Please copy out each line of the entries in which "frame" appears.

### Data to examine
-=-=-

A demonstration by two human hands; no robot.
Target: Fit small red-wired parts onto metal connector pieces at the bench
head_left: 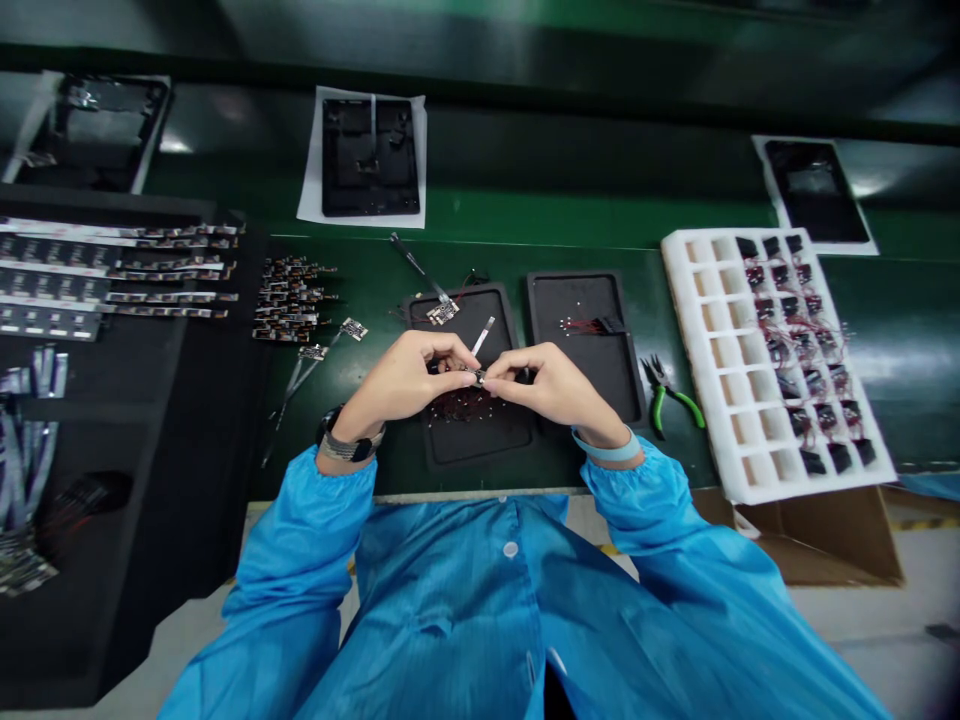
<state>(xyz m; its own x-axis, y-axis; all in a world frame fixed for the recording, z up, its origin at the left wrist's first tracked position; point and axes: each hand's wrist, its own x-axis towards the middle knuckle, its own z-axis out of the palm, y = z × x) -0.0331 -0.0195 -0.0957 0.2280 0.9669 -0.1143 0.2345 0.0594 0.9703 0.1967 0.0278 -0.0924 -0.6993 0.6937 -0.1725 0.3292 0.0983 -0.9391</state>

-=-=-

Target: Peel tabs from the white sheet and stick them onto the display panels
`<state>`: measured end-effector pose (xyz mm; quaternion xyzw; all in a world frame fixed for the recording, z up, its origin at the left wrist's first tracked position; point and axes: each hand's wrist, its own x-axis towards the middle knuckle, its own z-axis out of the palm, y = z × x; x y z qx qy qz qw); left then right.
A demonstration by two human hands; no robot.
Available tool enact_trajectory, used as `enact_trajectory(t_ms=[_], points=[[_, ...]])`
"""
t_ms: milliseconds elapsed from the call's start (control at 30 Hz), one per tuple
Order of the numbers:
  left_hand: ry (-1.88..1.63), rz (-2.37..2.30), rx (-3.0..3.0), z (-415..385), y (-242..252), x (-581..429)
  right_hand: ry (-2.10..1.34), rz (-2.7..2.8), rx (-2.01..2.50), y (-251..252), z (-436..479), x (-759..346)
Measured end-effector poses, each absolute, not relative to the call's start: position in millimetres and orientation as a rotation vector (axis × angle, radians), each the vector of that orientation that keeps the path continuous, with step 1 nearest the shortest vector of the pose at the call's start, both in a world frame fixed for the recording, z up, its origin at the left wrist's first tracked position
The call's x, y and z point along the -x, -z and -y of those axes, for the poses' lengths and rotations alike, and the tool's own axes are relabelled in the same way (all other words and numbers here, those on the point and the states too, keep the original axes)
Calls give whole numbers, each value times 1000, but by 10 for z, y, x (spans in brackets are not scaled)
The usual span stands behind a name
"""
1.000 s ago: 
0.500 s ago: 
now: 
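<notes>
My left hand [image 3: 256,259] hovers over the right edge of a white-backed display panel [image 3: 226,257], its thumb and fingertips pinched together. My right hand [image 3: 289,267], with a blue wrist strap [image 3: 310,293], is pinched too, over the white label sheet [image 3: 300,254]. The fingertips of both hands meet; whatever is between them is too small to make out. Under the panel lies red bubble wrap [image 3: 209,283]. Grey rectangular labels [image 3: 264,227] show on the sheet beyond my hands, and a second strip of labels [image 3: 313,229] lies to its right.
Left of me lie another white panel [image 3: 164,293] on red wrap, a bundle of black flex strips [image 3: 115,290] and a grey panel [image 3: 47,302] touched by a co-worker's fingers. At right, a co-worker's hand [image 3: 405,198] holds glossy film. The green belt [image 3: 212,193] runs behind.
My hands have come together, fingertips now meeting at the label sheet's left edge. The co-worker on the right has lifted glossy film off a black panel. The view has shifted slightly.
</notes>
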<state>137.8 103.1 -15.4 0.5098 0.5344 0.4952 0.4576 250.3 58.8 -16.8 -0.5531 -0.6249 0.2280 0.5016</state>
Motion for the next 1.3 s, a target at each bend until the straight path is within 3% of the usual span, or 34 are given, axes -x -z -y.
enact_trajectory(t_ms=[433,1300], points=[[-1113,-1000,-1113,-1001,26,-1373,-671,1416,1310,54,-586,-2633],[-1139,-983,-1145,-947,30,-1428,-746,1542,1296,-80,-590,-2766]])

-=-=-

### Output below
<state>(xyz m; its own x-axis, y-axis; all in a world frame fixed for the recording, z up, its origin at the left wrist's first tracked position; point and axes: each hand's wrist, its own x-axis towards the middle knuckle, its own z-axis out of the palm, y = z × x) -0.0331 -0.0195 -0.0957 0.2280 0.9669 -0.1143 0.2345 0.0594 0.9703 0.1967 0.0278 -0.0924 -0.6993 0.6937 -0.1725 0.3292 0.0983 -0.9391</state>
`<state>`: measured end-effector pose (xyz mm; quaternion xyzw; all in a world frame fixed for the recording, z up, its origin at the left wrist's first tracked position; point and axes: each hand's wrist, its own x-axis towards the middle knuckle, its own z-axis out of the palm, y = z × x; x y z qx qy qz qw); left then right.
Measured end-effector poses, each absolute, not relative to the call's start: position in millimetres and orientation as a rotation vector (axis × angle, radians), each the vector of that orientation that keeps the path continuous, with step 1 nearest the shortest vector of the pose at the call's start, both in a world frame fixed for the recording, z up, its origin at the left wrist's first tracked position

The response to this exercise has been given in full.